I reached out to him because he will help me get better. Personally, I wanted a goal to work for today, something that can make me a better photographer. I learned that his assignment forced me to look rather than shoot. Thank you.

1. reality





2. The sum of a lonely cab




3. Simple engineering




4. I made more than cars and I own a football team




5. Deus novit me


----------



## tirediron (Mar 18, 2017)

Nice!  I'd rate that assignment as an 'A'!


----------



## jcdeboever (Mar 18, 2017)

tirediron said:


> Nice!  I'd rate that assignment as an 'A'!


Wow, you don't realize how encouraging your grade is. It was really hard work but so enjoyable. I love to focus on the frame. Thank you John!


----------



## Derrel (Mar 18, 2017)

Some good detail and observational photos. It took me a minute to recognize the tractior tire tread of shot #1! lol It was nice that the SCALE of the object/subject matter was not immediately clear--good job on abstracting that,and I thinjk that MANY peopole will not be able to identify what that material is !

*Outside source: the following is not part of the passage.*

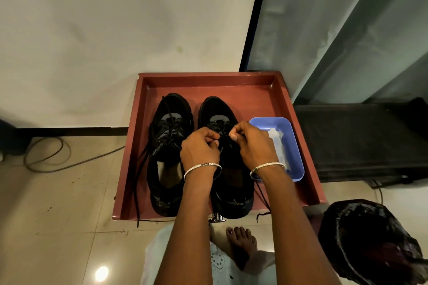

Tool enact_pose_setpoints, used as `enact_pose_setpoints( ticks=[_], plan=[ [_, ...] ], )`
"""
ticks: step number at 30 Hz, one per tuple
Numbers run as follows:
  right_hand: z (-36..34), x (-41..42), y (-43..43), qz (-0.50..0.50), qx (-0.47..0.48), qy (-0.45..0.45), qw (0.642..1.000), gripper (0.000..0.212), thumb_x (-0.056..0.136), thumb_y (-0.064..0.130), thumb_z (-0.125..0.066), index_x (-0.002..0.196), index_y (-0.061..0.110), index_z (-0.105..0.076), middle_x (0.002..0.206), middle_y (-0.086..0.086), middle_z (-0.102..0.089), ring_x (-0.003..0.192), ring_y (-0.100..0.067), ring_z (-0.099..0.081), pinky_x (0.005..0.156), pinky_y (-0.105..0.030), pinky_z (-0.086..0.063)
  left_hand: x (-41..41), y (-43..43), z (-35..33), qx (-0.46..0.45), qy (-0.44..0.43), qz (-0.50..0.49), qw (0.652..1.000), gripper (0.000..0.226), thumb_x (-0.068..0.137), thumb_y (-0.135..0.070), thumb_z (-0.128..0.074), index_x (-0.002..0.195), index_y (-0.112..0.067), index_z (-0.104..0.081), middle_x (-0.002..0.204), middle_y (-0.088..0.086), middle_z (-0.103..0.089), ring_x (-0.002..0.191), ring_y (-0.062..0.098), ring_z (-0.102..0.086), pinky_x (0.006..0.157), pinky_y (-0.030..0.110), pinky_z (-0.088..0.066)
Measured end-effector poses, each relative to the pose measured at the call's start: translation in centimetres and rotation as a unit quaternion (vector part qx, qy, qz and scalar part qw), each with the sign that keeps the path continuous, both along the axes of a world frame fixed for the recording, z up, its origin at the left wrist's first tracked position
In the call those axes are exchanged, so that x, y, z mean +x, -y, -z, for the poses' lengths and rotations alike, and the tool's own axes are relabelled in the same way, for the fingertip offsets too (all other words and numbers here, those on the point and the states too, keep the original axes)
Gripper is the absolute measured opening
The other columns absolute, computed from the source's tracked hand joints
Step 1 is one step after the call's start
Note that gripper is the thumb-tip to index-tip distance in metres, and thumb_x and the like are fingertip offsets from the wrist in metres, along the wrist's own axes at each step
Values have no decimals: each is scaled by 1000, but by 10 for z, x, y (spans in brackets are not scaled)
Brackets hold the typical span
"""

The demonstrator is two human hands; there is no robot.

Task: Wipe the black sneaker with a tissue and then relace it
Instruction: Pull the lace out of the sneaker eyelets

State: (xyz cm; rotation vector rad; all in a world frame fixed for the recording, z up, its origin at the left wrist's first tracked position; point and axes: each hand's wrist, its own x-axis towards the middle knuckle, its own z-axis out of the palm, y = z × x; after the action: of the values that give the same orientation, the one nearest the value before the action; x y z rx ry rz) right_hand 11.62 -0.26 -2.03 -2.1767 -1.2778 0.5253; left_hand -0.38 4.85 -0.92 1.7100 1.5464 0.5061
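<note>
The black sneaker [231, 199] is set upright on its sole in a red tray [208, 78], with the toe pointed away, just beside a second black sneaker [170, 157] on its left. Its lace [262, 195] is pinched over the tongue by the left hand [200, 148] and the right hand [253, 143]. One loose end is trailed over the tray's near edge. A crumpled white tissue [279, 146] is laid in a blue tub [298, 146] just right of the shoe.

Dim warm indoor light, sharp centre, wide-angle warp.
Bright glare spot on glossy beige floor tile [102, 273] near-left of grip; thin black shoelace [222, 139] at grip melts into black chunky sneaker [217, 109].
</note>
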Motion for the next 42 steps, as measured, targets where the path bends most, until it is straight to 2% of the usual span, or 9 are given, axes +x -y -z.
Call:
enact_pose_setpoints(
  ticks=[4,8,12,17,22,26,36,39,42],
  plan=[
    [-5,-1,2,-7,-22,42,999,16,95,2,-51,90,15,-58,88,-2,-67,78,-26,-61,63,-28,-36,-2,1,0,-5,8,7,1000,16,88,-12,-68,92,-26,-73,88,-10,-70,86,7,-65,72,19,-46],
    [-10,0,5,-4,-24,14,1000,14,98,8,-52,94,17,-62,94,0,-69,82,-24,-63,66,-28,-41,-3,2,-2,-3,15,11,1000,15,88,-15,-70,91,-29,-73,88,-10,-70,84,6,-63,65,15,-42],
    [-9,2,7,12,-7,-30,999,14,98,12,-56,92,22,-64,94,4,-71,86,-19,-65,77,-32,-54,0,2,-3,4,3,13,1000,13,89,-19,-70,89,-31,-72,90,-10,-67,85,8,-63,67,24,-45],
    [-7,2,5,15,-9,-37,999,13,97,12,-57,93,20,-66,95,2,-71,87,-20,-66,81,-38,-57,2,1,-2,40,-50,56,996,9,92,-24,-65,90,-33,-64,98,-6,-59,93,17,-60,70,33,-48],
    [-8,1,5,14,-13,-21,1000,13,98,14,-57,91,24,-63,96,2,-71,86,-19,-66,77,-32,-55,5,6,-3,71,-139,95,983,15,98,-18,-51,111,-25,-55,120,3,-52,113,26,-50,71,35,-39],
    [-7,0,4,18,-11,-16,1000,13,99,14,-56,92,22,-64,96,2,-71,87,-20,-66,78,-32,-55,6,7,-6,47,-160,109,980,26,95,-10,-47,119,-20,-48,128,6,-47,119,28,-46,73,36,-37],
    [-4,0,1,19,-19,-10,1000,14,98,13,-57,91,23,-63,92,3,-71,83,-19,-65,71,-29,-51,2,-1,-3,-1,-83,93,992,16,96,-14,-47,102,-27,-53,118,-2,-51,109,24,-50,76,40,-44],
    [1,6,4,33,5,-97,995,15,94,10,-63,89,24,-66,89,6,-71,85,-15,-67,80,-33,-56,-2,-6,0,-18,-2,67,998,15,96,-16,-53,91,-28,-59,102,-5,-62,95,19,-61,78,40,-52],
    [-3,16,13,31,32,-222,974,16,88,2,-70,90,17,-67,88,3,-71,84,-11,-66,80,-22,-52,-7,-8,2,-61,67,34,995,17,96,-8,-53,98,-21,-64,101,-3,-66,96,12,-62,83,30,-51]
  ],
)
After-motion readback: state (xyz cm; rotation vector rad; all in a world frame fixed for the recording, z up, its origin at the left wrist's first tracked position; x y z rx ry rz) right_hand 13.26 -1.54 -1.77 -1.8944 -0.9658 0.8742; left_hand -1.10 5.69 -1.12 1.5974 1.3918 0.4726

Allis-Chalmers...I spent most of one entire September behind the wheel of an A-C 7050(just like this one! http://images1.showmethead.com/nlarge/15_000_allis-chalmers_7050_21900839.jpg ) one year in the early 1980's, flail mowing, then discing. Did about 1,500-plus or so acres of mowing straw the first year the "burn ban" was instituted in Oregon for wheat stubble. Talk about tedium! It was fun though: I had one mother fox that brought her kits out, and they all hunted mice and snakes behind the flail mower...she'd bring the kits out every day in this one large field, and they would FEAST behind me!

I liked the through the window shot with the bottles more than the prior window shot.


----------



## jcdeboever (Mar 18, 2017)

Derrel said:


> Some good detail and observational photos. It took me a minute to recognize the tractior tire tread of shot #1! lol It was nice that the SCALE of the object/subject matter was not immediately clear--good job on abstracting that,and I thinjk that MANY peopole will not be able to identify what that material is !
> 
> Allis-Chalmers...I spent most of one entire September behind the wheel of an A-C 7050(just like this one! http://images1.showmethead.com/nlarge/15_000_allis-chalmers_7050_21900839.jpg ) one year in the early 1980's, flail mowing, then discing. Did about 1,500-plus or so acres of mowing straw the first year the "burn ban" was instituted in Oregon for wheat stubble. Talk about tedium! It was fun though: I had one mother fox that brought her kits out, and they all hunted mice and snakes behind the flail mower...she'd bring the kits out every day in this one large field, and they would FEAST behind me!
> 
> I liked the through the window shot with the bottles more than the prior window shot.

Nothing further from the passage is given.